2. is there some reader trick to read XML code intermixed with lisp code 
transparently?
afaik it's possible to trigger some function on < symbol, but is it possible 
to do the rest?

With best regards, Alex Mizrahi. 

From: Wade Humeniuk
Subject: Re: reader safe
Date: 
Message-ID: <IPwjh.97831$hn.16411@edtnps82>
Alex Mizrahi wrote:
> Hello, All!
> 
> 1. what are best practices for evaluating code coming from users -- i mean i 
> want users to use some 'safe' subset of a language. is it possible to do 
> that just configuring reader in some way?
> 

I really do not think so.  There are a number of problems with the
standard reader, though particular implementations might have ways
around it.  For example peers ending these expressions can mess
things up

1) (((((((((((((((((((((((((.............
2) infinitesymbolnamewithabunchofgarbagethatkeepsgoingandgoing........
3) Sending a 4GB (hello 1 2 3 4 5 ...) list
4) sending random symbols until your symbol table packs up.
5) Sends a ( then never sends anything again.  The reader gets
stuck unless it has a way of timing out.

Eventually a Lisp app will error out, but it you are pretty
well hosed by then.

Wade

> 2. is there some reader trick to read XML code intermixed with lisp code 
> transparently?
> afaik it's possible to trigger some function on < symbol, but is it possible 
> to do the rest?
> 
From: Alex Mizrahi
Subject: Re: reader safe
Date: 
Message-ID: <458eb1c6$0$49207$14726298@news.sunsite.dk>
(message (Hello 'Wade)
(you :wrote  :on '(Sun, 24 Dec 2006 15:14:48 GMT))
(

 WH> Eventually a Lisp app will error out, but it you are pretty
 WH> well hosed by then.

suppose that all IO is already handled, and i have a string of reasonable 
size.
is it possible to read it with #'read?

the only pitfal i see is #., but i think it can be disabled.

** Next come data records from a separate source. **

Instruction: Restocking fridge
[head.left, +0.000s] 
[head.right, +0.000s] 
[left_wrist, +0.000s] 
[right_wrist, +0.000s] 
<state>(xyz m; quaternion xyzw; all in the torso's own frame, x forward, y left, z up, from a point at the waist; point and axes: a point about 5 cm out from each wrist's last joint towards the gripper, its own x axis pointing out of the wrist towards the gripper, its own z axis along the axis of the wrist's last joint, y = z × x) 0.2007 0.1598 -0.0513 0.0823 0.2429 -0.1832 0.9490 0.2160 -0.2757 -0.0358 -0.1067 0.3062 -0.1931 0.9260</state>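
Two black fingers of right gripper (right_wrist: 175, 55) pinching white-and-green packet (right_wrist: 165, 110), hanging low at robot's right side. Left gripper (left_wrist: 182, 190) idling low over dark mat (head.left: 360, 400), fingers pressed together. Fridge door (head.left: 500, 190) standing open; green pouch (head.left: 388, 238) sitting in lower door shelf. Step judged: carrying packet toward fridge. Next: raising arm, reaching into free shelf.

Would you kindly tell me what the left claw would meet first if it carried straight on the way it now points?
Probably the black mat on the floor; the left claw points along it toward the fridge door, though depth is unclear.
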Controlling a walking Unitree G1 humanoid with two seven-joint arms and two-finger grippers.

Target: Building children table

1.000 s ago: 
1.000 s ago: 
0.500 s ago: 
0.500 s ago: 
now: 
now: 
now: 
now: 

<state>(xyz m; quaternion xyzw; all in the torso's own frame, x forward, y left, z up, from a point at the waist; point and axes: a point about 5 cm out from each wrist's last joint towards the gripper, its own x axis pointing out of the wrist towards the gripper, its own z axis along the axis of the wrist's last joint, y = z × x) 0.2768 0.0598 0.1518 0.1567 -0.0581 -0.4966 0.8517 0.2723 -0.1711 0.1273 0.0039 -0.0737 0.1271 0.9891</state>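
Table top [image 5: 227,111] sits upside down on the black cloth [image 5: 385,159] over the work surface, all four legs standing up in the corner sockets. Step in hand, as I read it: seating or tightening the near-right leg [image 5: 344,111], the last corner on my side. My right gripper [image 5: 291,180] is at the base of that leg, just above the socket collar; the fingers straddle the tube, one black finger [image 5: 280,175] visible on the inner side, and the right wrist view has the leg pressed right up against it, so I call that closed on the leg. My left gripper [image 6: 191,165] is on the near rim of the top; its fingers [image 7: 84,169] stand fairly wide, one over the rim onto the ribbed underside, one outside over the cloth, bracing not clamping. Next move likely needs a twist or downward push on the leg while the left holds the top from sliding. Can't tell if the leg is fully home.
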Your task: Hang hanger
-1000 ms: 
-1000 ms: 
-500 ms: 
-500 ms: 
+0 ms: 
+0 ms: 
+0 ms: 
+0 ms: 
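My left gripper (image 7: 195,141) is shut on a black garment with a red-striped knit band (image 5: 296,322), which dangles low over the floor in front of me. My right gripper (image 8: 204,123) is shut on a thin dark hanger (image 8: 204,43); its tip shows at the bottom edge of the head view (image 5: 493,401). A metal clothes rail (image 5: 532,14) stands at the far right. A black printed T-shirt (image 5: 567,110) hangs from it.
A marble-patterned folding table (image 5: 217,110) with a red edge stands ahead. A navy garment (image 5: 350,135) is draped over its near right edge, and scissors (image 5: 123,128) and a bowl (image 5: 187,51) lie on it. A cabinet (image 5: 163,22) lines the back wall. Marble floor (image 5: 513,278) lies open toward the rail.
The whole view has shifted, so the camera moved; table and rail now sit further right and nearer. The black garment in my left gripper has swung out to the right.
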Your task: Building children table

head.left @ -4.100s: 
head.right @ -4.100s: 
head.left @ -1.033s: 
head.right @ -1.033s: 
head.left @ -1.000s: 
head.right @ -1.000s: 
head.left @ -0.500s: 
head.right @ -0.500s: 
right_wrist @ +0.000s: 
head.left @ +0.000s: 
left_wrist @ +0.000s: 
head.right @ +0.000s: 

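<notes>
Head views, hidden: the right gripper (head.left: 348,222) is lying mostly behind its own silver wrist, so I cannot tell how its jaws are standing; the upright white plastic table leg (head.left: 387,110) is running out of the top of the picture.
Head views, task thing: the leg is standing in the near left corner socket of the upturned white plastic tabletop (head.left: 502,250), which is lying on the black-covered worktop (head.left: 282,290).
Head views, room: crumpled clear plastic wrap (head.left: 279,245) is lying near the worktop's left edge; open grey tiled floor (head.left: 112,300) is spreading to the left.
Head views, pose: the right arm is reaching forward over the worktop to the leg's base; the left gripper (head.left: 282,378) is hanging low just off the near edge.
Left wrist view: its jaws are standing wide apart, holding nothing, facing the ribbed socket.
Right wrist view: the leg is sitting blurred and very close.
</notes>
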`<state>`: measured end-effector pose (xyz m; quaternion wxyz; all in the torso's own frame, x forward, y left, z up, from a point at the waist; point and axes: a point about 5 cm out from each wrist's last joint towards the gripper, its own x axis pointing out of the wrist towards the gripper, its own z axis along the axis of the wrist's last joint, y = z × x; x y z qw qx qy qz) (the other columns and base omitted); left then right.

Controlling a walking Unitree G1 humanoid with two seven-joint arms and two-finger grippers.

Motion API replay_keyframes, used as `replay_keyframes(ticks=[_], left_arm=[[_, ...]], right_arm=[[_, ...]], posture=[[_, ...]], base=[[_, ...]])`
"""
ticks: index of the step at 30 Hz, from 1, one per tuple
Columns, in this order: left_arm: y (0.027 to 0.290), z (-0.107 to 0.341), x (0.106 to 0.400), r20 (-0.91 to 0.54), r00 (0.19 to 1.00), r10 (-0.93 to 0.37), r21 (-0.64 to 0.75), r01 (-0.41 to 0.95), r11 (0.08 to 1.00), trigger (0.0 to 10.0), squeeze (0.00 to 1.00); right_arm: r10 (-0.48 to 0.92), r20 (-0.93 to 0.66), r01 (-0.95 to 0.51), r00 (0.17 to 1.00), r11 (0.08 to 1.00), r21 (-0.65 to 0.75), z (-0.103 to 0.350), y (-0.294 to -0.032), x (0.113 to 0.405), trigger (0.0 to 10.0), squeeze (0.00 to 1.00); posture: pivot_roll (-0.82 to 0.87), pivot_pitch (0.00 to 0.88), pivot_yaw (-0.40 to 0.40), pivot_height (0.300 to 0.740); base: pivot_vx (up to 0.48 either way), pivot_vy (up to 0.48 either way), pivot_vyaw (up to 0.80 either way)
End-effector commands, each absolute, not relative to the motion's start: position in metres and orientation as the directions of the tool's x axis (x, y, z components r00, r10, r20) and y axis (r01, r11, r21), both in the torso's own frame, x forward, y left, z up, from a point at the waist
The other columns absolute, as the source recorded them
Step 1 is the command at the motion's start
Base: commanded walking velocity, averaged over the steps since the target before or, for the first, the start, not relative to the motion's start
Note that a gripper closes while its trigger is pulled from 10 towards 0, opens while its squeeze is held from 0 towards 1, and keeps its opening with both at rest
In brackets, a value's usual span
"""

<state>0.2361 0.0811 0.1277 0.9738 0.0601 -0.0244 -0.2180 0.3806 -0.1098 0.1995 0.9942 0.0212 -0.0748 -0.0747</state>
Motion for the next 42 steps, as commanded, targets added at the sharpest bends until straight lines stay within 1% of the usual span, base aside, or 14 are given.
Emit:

you've pointed also to following problem:

 WH> 4) sending random symbols until your symbol table packs up.

but i think it can be handled -- e.g. create a fresh package for each user 
input, so package will not be polluted.

)
(With-best-regards '(Alex Mizrahi) :aka 'killer_storm)
"People who lust for the Feel of keys on their fingertips (c) Inity") 
From: Wade Humeniuk
Subject: Re: reader safe
Date: 
Message-ID: <xxyjh.90353$YV4.77118@edtnps89>
Alex Mizrahi wrote:

> 
> but i think it can be handled -- e.g. create a fresh package for each user 
> input, so package will not be polluted.
> 

And if the user explicitly uses the package name? i.e. cl-user::blub ?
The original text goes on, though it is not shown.